-- About this exercise --
Beginning with the line that contains "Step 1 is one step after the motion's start" in the material below, print each line exactly until the line that contains "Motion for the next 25" has been printed, then stop.

-- Data supplied --
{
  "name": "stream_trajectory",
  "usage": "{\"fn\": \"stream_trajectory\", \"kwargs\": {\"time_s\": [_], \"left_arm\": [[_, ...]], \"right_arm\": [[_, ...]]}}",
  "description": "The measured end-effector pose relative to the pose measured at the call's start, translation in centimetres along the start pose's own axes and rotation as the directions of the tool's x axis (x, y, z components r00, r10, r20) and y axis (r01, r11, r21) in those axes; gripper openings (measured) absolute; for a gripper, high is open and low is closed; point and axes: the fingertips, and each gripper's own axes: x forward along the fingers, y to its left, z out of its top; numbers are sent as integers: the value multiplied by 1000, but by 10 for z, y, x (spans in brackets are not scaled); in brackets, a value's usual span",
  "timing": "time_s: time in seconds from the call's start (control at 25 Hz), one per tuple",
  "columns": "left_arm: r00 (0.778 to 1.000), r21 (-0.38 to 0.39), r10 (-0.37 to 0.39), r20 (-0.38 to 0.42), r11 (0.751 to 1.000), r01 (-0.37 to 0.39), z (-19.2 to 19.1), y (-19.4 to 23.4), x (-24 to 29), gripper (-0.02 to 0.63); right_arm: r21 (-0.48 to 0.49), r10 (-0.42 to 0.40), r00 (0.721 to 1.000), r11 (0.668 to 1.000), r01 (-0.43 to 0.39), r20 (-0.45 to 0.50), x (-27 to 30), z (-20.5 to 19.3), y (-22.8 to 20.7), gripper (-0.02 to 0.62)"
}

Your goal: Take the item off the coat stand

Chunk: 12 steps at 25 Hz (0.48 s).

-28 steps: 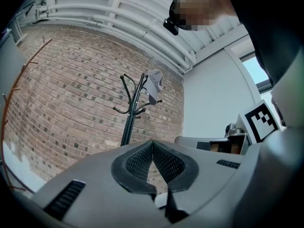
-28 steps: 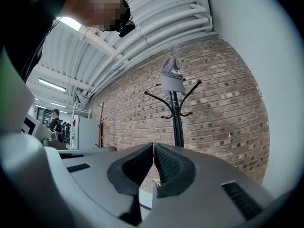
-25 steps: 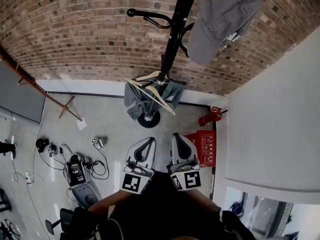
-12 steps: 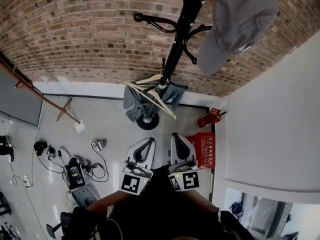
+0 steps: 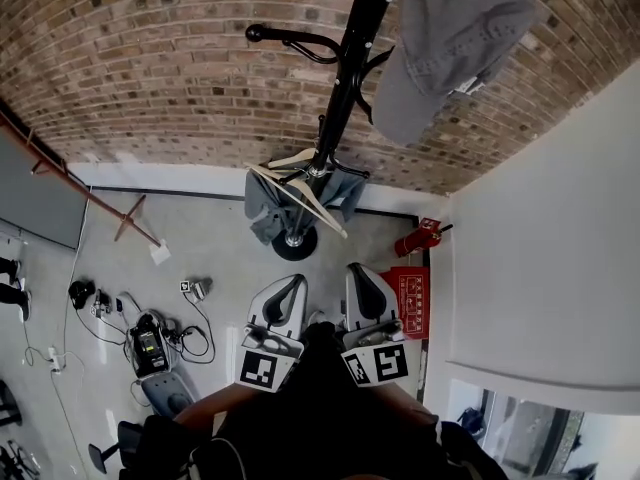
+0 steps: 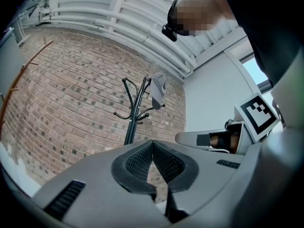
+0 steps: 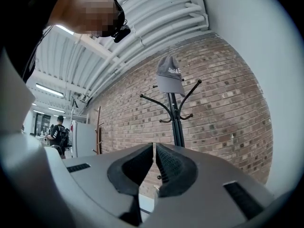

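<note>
Grey fabric baseball cap [image 5: 450, 38] hanging on a top hook of the tall black metal coat stand [image 5: 340, 98], your left gripper [image 5: 293, 283] and right gripper [image 5: 360, 273] both clenched empty, well below it

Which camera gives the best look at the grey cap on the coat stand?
The right gripper view: the whole grey cap shows, hung atop the coat stand. The head view shows it larger but cut by the frame's top edge; the left gripper view shows it small.
</note>
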Motion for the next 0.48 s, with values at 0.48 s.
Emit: {"fn": "stream_trajectory", "kwargs": {"time_s": [0.48], "left_arm": [[1000,9,-9,-17,1000,10,-3,-25,37,15]], "right_arm": [[-35,39,997,999,-37,69,16,60,-56,94]]}}
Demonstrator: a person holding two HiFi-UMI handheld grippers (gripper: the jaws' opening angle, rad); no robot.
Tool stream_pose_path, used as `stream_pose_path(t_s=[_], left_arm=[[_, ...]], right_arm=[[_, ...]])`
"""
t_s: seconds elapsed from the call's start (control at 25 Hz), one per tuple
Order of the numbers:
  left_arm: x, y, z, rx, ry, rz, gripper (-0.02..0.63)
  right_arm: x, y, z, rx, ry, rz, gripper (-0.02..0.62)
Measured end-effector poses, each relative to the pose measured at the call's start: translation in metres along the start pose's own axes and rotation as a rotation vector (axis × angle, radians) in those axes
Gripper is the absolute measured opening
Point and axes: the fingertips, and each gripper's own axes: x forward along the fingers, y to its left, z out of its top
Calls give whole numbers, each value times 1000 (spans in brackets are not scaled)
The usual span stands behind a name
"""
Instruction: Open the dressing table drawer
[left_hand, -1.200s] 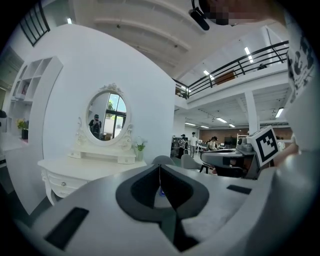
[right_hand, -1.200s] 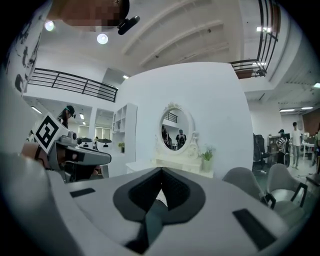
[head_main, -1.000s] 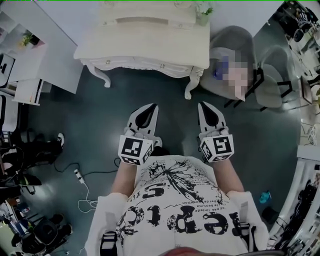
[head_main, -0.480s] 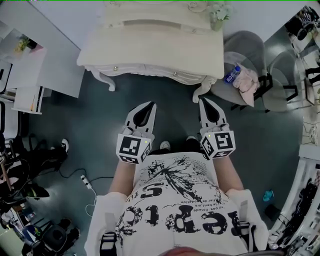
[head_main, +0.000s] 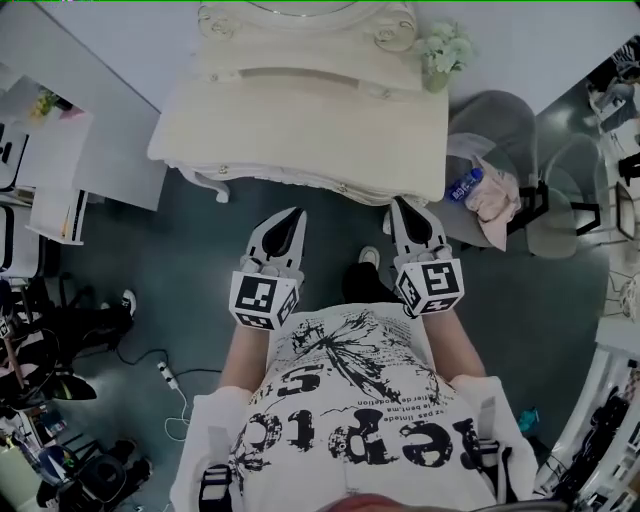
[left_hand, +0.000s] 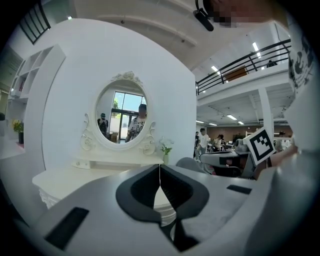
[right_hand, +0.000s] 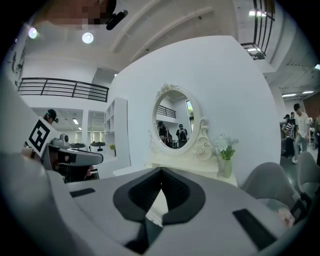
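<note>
Left gripper (head_main: 296, 213), right gripper (head_main: 399, 204) nearer dressing table (head_main: 300, 125); drawer (head_main: 290, 181) shut.

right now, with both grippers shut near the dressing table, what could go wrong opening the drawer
1. The left gripper and right gripper have jaws together; unless opened, they may bump the drawer front instead of gripping it.
2. A hard pull could shake the dressing table and tip the flower vase.

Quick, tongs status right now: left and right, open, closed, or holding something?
Left tongs: closed, holding nothing.
Right tongs: closed, holding nothing.
</note>
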Motion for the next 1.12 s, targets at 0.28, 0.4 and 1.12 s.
stream_pose_path(t_s=[0.28,0.4,1.12], left_arm=[[101,10,31,-10,-21,58,20],[138,8,34,-23,-15,62,20],[279,93,47,17,47,-131,20]], right_arm=[[63,-78,17,-21,23,67,17],[81,-103,14,-33,56,84,17],[207,-171,-6,-5,157,-128,18]])
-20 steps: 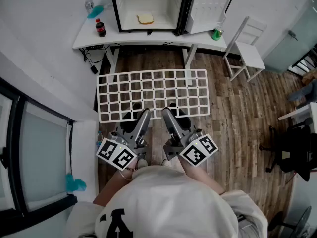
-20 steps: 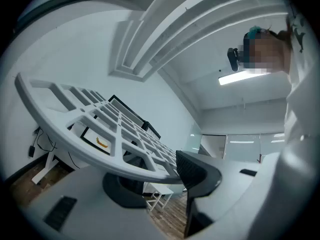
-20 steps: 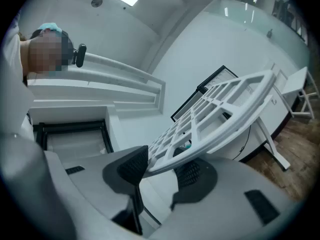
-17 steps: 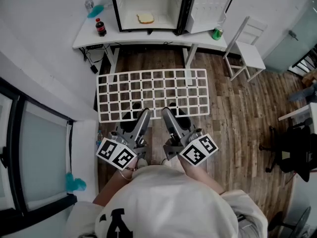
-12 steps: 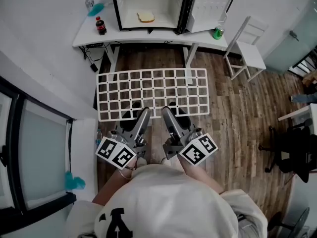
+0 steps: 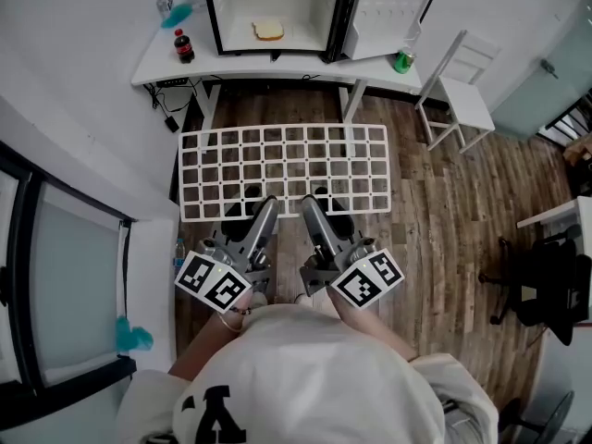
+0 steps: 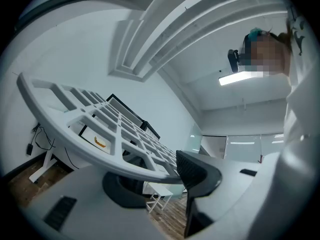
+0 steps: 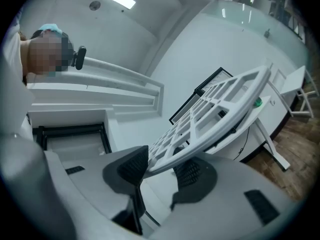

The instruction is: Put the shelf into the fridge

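Observation:
A white grid shelf [image 6: 285,169] hangs level over the wooden floor, in front of the open mini fridge [image 6: 273,12]. My left gripper [image 6: 266,209] is shut on the shelf's near edge, left of its middle. My right gripper [image 6: 308,206] is shut on the same edge just to the right. In the left gripper view the shelf [image 7: 100,134] runs away from the left gripper [image 7: 160,179], its rim pinched between the dark pads. The right gripper view shows the shelf [image 8: 220,109] clamped the same way in the right gripper [image 8: 162,169]. The fridge door [image 6: 388,7] stands swung open to the right.
The fridge stands on a white table [image 6: 305,70]. A piece of bread [image 6: 268,30] lies inside it. A cola bottle [image 6: 184,46] stands left of it, a green bottle [image 6: 403,62] right. A white chair [image 6: 460,95] and a black office chair [image 6: 546,285] are at the right.
The view has shifted a little; shelf and grippers sit slightly higher in the picture. Both grippers keep the same hold on the shelf's near edge.

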A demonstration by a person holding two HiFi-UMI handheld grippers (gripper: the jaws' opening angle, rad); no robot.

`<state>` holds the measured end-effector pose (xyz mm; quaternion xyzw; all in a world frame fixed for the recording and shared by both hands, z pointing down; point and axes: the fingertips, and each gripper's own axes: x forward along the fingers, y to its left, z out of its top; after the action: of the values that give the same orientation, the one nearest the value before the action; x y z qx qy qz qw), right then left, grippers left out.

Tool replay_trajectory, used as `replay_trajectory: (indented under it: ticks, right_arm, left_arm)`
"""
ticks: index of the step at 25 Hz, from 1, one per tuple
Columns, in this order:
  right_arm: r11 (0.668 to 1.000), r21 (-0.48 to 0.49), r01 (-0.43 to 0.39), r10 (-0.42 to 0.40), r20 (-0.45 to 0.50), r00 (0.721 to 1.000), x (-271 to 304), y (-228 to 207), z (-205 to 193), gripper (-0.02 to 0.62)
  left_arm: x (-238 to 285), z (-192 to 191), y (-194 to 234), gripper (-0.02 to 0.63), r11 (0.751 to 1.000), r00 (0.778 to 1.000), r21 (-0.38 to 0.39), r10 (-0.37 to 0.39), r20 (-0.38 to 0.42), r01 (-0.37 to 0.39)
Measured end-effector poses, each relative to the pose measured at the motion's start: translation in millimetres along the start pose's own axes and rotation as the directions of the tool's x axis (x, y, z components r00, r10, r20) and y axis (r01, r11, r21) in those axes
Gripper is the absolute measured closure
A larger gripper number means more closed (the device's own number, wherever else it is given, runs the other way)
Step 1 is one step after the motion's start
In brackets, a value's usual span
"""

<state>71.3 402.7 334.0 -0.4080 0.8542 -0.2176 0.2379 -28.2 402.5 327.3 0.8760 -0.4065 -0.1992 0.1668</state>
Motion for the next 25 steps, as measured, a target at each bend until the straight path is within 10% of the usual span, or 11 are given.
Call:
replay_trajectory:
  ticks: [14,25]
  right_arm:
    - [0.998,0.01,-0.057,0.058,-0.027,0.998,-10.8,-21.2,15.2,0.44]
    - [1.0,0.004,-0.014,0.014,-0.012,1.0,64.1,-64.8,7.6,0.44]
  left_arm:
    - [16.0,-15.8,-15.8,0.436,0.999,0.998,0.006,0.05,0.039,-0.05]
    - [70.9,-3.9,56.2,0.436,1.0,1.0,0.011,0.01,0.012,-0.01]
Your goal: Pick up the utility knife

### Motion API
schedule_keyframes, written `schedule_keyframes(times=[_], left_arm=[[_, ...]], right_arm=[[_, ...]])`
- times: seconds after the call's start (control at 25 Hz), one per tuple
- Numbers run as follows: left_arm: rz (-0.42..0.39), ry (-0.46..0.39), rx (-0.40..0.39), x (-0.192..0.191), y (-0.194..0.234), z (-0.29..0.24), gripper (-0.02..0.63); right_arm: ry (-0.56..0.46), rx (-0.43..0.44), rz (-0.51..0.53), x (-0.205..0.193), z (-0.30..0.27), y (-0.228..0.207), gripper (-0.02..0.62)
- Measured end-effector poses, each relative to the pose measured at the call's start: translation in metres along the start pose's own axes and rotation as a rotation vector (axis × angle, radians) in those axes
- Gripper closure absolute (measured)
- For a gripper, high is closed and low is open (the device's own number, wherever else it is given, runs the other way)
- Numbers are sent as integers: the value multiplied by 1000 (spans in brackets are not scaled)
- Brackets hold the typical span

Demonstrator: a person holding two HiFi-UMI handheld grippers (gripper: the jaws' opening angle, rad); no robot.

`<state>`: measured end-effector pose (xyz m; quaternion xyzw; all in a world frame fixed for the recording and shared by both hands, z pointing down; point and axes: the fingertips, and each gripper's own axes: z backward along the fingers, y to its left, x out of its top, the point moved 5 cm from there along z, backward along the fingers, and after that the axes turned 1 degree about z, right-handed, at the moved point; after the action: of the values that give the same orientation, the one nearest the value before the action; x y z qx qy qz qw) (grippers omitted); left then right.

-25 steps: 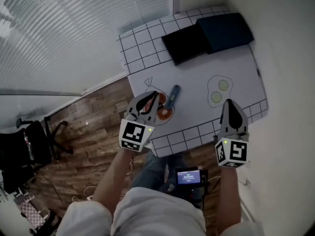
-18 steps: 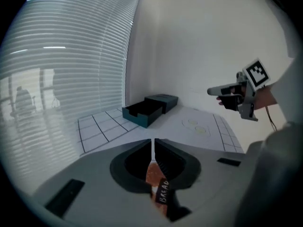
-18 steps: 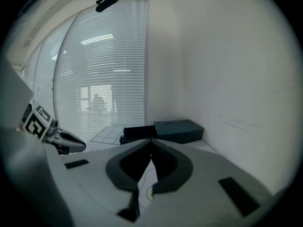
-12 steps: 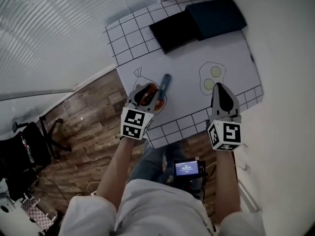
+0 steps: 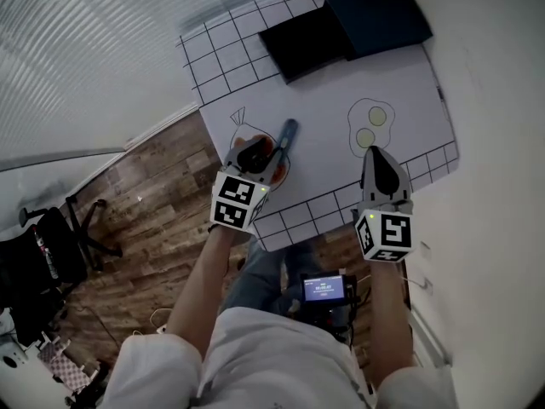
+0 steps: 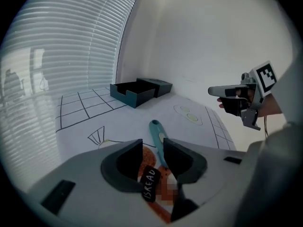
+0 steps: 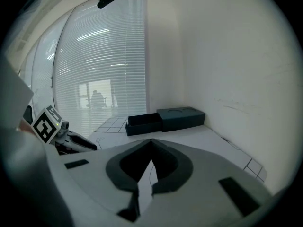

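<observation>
Utility knife (image 5: 286, 134), teal, lies flat on the white sheet (image 5: 332, 100), pointing away from the person. Its near end runs under the left gripper (image 5: 258, 152). In the left gripper view the fingers (image 6: 177, 156) stand apart with a narrow gap. The knife (image 6: 155, 130) emerges just past the finger on the right gripper's side, not gripped. An orange drawing (image 6: 147, 157) shows through the gap.

Right gripper (image 5: 375, 158) is well to the knife's right, over the near table edge. Its jaw tips meet, with nothing between them (image 7: 151, 144).

Count: 1 knife, 2 grippers, 2 dark boxes. The open black box (image 5: 305, 43) and the navy box (image 5: 376, 20) sit side by side beyond the knife. 1 egg outline (image 5: 372, 126) lies to the knife's right.

Versus 1.0 s ago: the left gripper has moved further over the knife's near end. The knife has not shifted on the sheet. The right gripper remains closed.
</observation>
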<state>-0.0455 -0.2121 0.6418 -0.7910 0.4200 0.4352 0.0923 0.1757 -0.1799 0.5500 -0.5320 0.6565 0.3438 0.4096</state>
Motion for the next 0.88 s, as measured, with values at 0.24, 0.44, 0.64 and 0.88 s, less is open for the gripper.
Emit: schedule_keyframes(times=[0.24, 0.44, 0.64, 0.88], left_arm=[[6, 9, -34, 4, -7, -3, 472], [-58, 87, -64, 4, -20, -14, 453], [-129, 169, -26, -1, -34, -28, 453], [-145, 185, 11, -2, -34, -28, 526]], right_arm=[[33, 12, 9, -11, -4, 7, 589], [53, 31, 3, -16, -9, 14, 589], [65, 47, -5, -19, -12, 20, 589], [66, 48, -3, -19, -9, 19, 589]])
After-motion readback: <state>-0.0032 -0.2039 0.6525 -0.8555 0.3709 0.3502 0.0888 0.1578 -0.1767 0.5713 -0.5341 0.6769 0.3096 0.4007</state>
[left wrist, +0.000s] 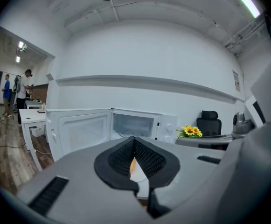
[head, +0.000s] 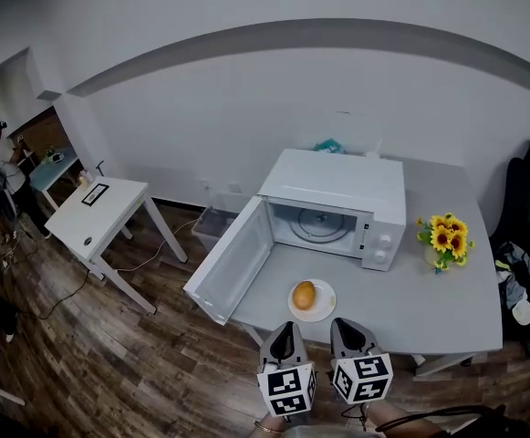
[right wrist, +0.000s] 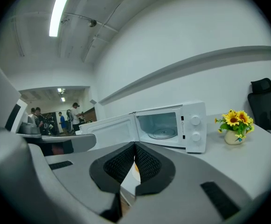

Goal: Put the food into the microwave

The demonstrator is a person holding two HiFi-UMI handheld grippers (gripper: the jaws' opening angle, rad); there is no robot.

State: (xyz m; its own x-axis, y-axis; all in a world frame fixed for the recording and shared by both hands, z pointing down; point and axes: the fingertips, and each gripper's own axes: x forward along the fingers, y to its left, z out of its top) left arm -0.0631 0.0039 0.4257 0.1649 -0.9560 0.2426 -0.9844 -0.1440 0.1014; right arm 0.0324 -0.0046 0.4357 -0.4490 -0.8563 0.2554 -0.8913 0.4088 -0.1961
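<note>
An orange round food [head: 304,294] lies on a white plate [head: 324,309] on the grey table [head: 447,308], in front of the white microwave [head: 337,185]. The microwave's door [head: 233,267] is swung wide open to the left, showing the glass turntable [head: 316,224]. My left gripper [head: 287,327] and right gripper [head: 347,322] hover side by side just short of the plate, both shut and empty. In the left gripper view the left gripper [left wrist: 134,140] has its pads meeting, with the food [left wrist: 132,164] showing behind them. The right gripper [right wrist: 135,146] faces the microwave [right wrist: 191,125].
A vase of sunflowers [head: 445,237] stands on the table right of the microwave. A black office chair [head: 529,199] is at the far right. A white desk [head: 96,213] stands on the wooden floor to the left, with a person [head: 5,167] beyond it.
</note>
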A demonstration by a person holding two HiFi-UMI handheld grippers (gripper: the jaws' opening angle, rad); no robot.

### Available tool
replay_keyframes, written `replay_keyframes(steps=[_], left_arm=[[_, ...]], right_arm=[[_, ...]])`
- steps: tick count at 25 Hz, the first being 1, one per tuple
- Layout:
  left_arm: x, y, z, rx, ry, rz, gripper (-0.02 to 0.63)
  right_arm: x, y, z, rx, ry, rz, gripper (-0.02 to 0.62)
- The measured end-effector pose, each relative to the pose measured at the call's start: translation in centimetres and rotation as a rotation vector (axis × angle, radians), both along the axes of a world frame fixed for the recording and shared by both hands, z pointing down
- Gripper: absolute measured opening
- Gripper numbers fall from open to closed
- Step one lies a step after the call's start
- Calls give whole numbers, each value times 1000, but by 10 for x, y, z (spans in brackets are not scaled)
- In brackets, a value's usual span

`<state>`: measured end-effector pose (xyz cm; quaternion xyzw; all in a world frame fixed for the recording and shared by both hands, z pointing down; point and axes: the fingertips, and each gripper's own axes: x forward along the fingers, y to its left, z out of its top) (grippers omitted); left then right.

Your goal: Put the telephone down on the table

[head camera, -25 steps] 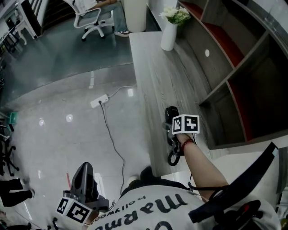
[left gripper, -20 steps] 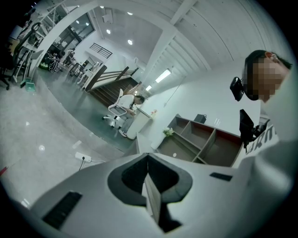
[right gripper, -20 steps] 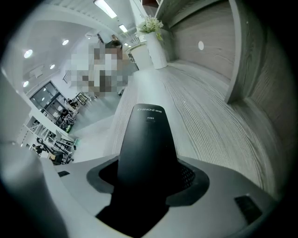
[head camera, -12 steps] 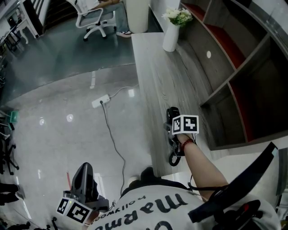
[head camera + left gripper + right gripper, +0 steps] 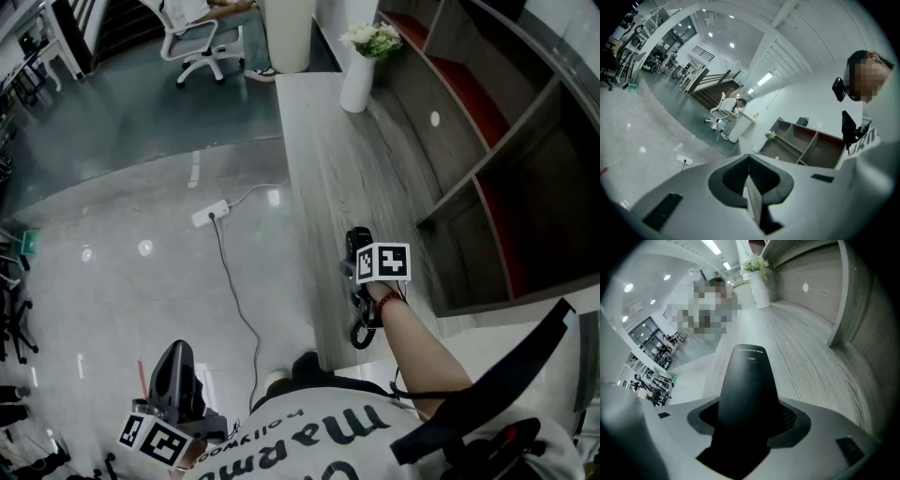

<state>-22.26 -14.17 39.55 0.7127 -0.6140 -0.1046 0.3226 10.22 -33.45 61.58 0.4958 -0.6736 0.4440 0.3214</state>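
Observation:
A black telephone handset point(image 5: 357, 241) is over the near end of the grey wooden table point(image 5: 328, 159), close to its left edge. My right gripper point(image 5: 362, 270) is shut on it and points steeply down. In the right gripper view the handset point(image 5: 749, 380) fills the gap between the jaws and sticks out ahead over the tabletop point(image 5: 806, 357). Whether it touches the wood I cannot tell. A dark loop point(image 5: 361, 332) hangs from its near end. My left gripper point(image 5: 176, 371) hangs low at the left over the floor, its jaws point(image 5: 752, 199) shut and holding nothing.
A white vase with flowers point(image 5: 356, 70) stands at the table's far end. An open shelf unit point(image 5: 487, 141) lines the table's right side. A power strip point(image 5: 208, 213) with its cable lies on the glossy floor. An office chair point(image 5: 192, 37) stands far off.

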Motion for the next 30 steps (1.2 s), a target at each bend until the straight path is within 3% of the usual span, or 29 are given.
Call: replay_keyframes(steps=[20, 26, 30], left_arm=[[-7, 7, -1, 8, 5, -25, 9], [-9, 8, 1, 11, 8, -27, 9], [-10, 8, 1, 13, 9, -32, 9]], right_arm=[[-2, 2, 1, -7, 70, -64, 285], [-4, 4, 6, 29, 174, -136, 287], [-3, 3, 6, 28, 177, -145, 287]])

-- Your solution --
Step 1 is one step after the motion's start
In brackets, a value's usual span
"""

<state>71.3 402.7 334.0 -0.4080 0.8542 -0.2176 0.2379 -28.2 402.5 327.3 0.8760 -0.4065 -0.1992 0.1668</state>
Motion for the next 25 steps, as measured, a target at each bend until the straight path is within 10% of the usual span, or 11 are given.

The exercise concludes with that.